Thank you so much for sharing your story. On October 6 it would of been Olivers 5th Birthday. I think of him every day. A mum is all I ever wanted to be. My wish was granted 2 years ago when we adopted the two most beautiful children in the whole world. I only wish that they could have known there brother. I also believe that Oliver is my guardian angel and that he watches over all of us.
Thank you again for sharing your journey and making all of the feelings that I feel and have felt seem normal

The Imperfect Mum

Ohh Rebecca.. my eyes are filled with tears.. tears for your loss and tears for your joy.. I am so happy that you received your wish.. Oliver sent them to you.. They will know their brother.. you will make sure of it!! - Titan isn't here physically but my children talk about him constantly if they are talking about their family he is always included!
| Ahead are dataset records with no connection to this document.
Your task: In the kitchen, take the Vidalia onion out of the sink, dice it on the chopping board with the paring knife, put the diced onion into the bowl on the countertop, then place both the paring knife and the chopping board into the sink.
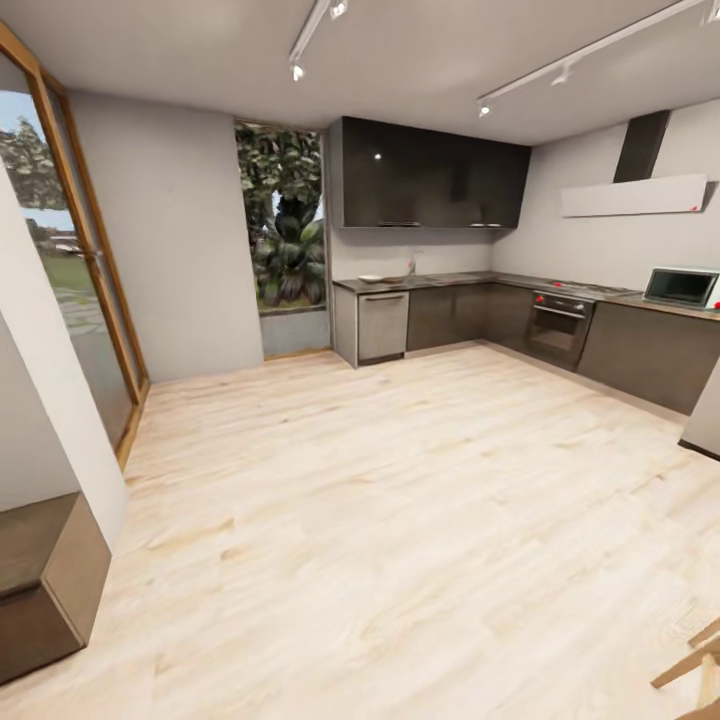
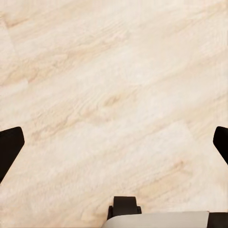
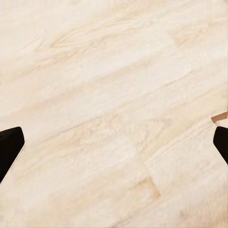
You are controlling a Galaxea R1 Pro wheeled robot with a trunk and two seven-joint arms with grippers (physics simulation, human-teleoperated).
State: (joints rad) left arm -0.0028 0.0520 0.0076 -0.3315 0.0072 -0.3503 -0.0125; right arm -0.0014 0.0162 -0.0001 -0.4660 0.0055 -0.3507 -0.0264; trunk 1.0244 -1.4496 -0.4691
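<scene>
Head view: robot stands far back in the room on a pale wood floor point(image 1: 400, 520), facing an L-shaped kitchen along the far and right walls. The grey countertop point(image 1: 520, 281) is the surface running over dark grey cabinets point(image 1: 455, 315). A small tap point(image 1: 411, 264) rises near the left end of that surface, marking the sink area; the basin itself is too small to make out. A pale, flat shape next to the tap might be the bowl, cannot tell. Onion, board and knife cannot be made out at this range. Along the run: steel dishwasher point(image 1: 383, 326), oven point(image 1: 560, 327) with red knobs, microwave point(image 1: 682, 287) at the right end, glossy black upper cabinets point(image 1: 430, 185), range hood point(image 1: 635, 195). Tall window with plants point(image 1: 288, 220) left of the kitchen.

Left wrist view: left pincer point(image 2: 114, 145) released, 2 black fingertips point(image 2: 9, 147) wide apart, nothing between, floor below.

Right wrist view: right pincer point(image 3: 114, 145) released, fingertips point(image 3: 9, 147) spread wide, empty, over floor planks.
</scene>
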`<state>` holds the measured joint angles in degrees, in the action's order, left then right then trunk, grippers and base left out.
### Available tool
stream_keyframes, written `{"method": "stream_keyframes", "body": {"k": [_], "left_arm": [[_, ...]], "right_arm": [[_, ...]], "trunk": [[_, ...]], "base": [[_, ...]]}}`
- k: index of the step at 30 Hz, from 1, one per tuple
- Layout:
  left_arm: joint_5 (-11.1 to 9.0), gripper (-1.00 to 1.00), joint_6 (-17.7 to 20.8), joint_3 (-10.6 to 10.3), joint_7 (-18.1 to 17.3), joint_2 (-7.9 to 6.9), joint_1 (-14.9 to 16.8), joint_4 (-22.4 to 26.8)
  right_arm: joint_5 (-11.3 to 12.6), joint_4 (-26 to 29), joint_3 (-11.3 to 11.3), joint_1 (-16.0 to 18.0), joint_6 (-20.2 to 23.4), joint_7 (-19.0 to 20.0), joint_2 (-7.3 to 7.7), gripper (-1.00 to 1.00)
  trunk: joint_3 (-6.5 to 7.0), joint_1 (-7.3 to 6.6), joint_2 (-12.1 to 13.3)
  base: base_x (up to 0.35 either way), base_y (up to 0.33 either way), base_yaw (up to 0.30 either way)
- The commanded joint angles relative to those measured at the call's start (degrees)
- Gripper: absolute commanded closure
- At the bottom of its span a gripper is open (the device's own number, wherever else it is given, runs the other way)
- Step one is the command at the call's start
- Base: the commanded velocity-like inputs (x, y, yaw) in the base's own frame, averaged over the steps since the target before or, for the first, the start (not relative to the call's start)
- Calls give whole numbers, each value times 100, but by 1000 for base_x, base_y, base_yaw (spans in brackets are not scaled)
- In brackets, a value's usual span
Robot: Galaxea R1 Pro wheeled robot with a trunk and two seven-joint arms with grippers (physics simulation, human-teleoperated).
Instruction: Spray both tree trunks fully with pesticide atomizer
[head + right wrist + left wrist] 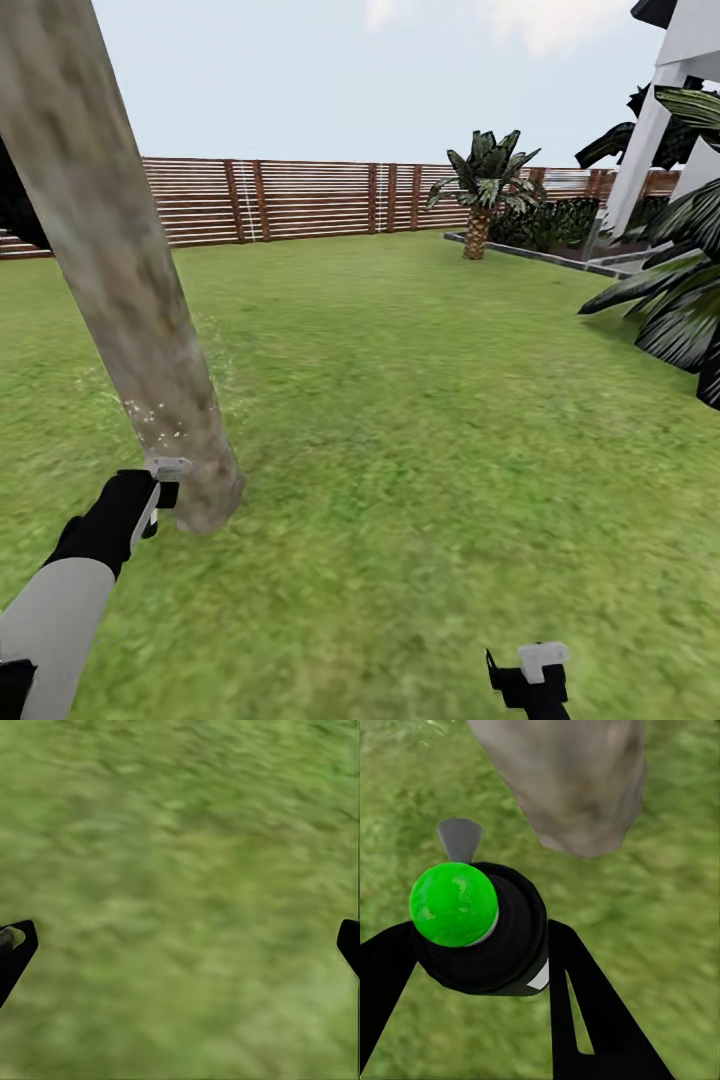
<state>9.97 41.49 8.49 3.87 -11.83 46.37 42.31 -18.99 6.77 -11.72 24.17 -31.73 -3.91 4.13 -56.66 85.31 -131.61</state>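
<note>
Left gripper (484,967) clenches the atomizer (472,922), held just beside the base of a tree trunk (130,290), where pale specks dot the bark. Right gripper (180,941) hangs released over lawn (420,420), well apart from the trunk.

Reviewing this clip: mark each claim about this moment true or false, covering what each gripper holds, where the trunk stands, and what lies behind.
1. The left gripper is shut on the atomizer, which has a green top. True.
2. The right gripper holds a second sprayer. False: its fingertips stand wide apart over bare lawn.
3. The tree trunk stands close in front of the left gripper. True.
4. A brick wall closes the garden. False: it is a brown slatted wooden fence.
5. A short palm stands near the fence. True.
</note>
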Motion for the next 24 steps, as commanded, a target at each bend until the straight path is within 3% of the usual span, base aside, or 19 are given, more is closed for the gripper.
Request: {"method": "stream_keyframes", "body": {"k": [1, 6, 13, 24], "left_arm": [[-6, 100, 0, 0, 32, 29, -3, -2], [-14, 100, 0, -26, 52, 239, 3, 4], [8, 100, 0, -9, 52, 116, 3, 71], [-3, 100, 0, -6, 52, 170, 3, 77]], "right_arm": [[0, 1, 0, -1, -3, 1, 0, -100], [0, 0, 0, -1, -1, 4, 0, -100], [0, 0, 3, -1, 0, -3, -1, -100], [0, 0, 2, -2, -2, 0, 0, -100]], "trunk": [[0, 0, 0], [0, 0, 0], [0, 0, 0], [0, 0, 0]], "base": [[223, -207, 10], [225, -206, 3], [224, -206, 127], [185, -217, 262]]}}
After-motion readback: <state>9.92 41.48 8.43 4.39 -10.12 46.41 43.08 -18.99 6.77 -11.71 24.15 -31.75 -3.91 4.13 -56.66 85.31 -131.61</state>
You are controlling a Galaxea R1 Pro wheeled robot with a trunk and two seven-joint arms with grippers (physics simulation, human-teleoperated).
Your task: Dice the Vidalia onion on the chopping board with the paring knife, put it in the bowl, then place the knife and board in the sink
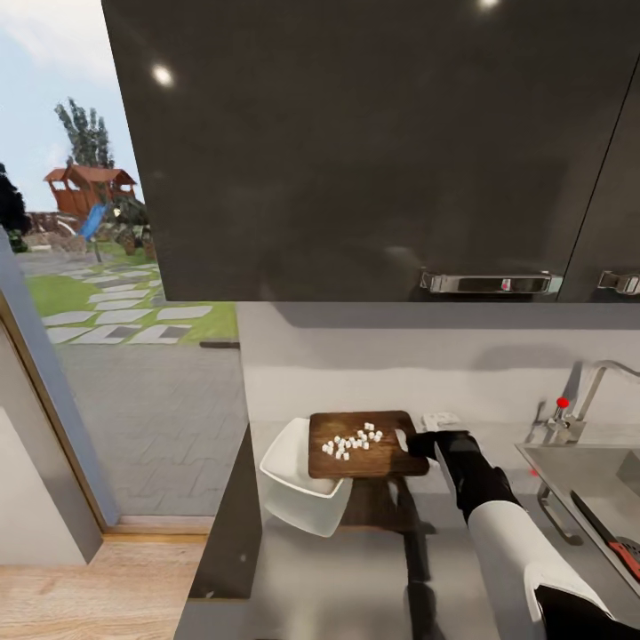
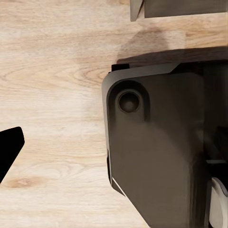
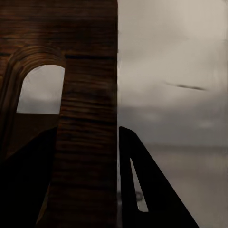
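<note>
Right gripper (image 1: pixel 418 442) pinches the slot-handle end of the rectangular brown wooden chopping board (image 1: pixel 363 444), one finger (image 3: pixel 142 190) on each face, holding it lifted over the grey metallic countertop (image 1: pixel 356 569). Tiny white diced onion cubes (image 1: pixel 352 440) lie on the board; its far end overhangs the tilted squarish white bowl (image 1: pixel 298 498). The red-handled paring knife (image 1: pixel 613 538) lies in the stainless-steel sink (image 1: pixel 569 480), well apart from the board.

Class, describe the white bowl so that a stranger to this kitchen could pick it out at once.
Start at the grey countertop beneath the dark wall cabinets, left of the sink. The bowl sits near its left end, partly under the chopping board that the right gripper holds. It is white with a squarish flared rim.
</note>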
Maria@CrashingRed/SoNailicious

Oh God! You made me cry... I have just became a mum 6 months ago and sometimes I'd think how would I deal with that if something happens to my baby girl. It scares me. Life is like that: not always about fun and happiness. Really glad to hear you are better now honey...
Thank you for sharing your story!

The Imperfect Mum

Thanks for your beautiful message.... you have your days.. today is very consuming and I can barely breath.. I will get through it.. he is my guiding light.. It is his 7th anniversary tomorrow so a lot has risen... I will be ok.. just need to ride those waves...

Sevencherubs

Kristy, as sad and as heartbreaking as your journey has been I hope you do not mind me saying that I love the place where you are at now. Through your words we can see that you have reached a place of strength, of inner peace and acceptance. Of great spiritual insight and understanding and I love that you are able to reach out and touch others. For me when I think of the grief that comes from the loss of a precious cherub it is like being able to speak another language, you can talk to, connect to, many other women in a way that many of us cannot and will never be able to. That is a gift. A difficult and tragic gift to endure and I am amazed and in awe that you are doing it so well. Much love and respect to you and your gorgeous family. N x

The Imperfect Mum

Thanks Darlin I only just found this, and are obviously meant to read it today! - Thank you I agree it is a gift but yes.. a very difficult one to endure.. Today I am feeling lost in my grief tomorrow is Titan's anniversary.. and today I feel completely consumed! You are a beautiful kind soul and I really treasure you! thank you for that beautiful message!

Kate Stanton

I'm crying my eyes out so I apologise if I make many spelling mistakes. What an awful thing for you to go through, he has definatly made you a writer a very good one. Beautifully written. thanks to Naomi from Seven cherubs for sharing this xx

The Imperfect Mum

Thank you Kate! I appreciate your beautiful words!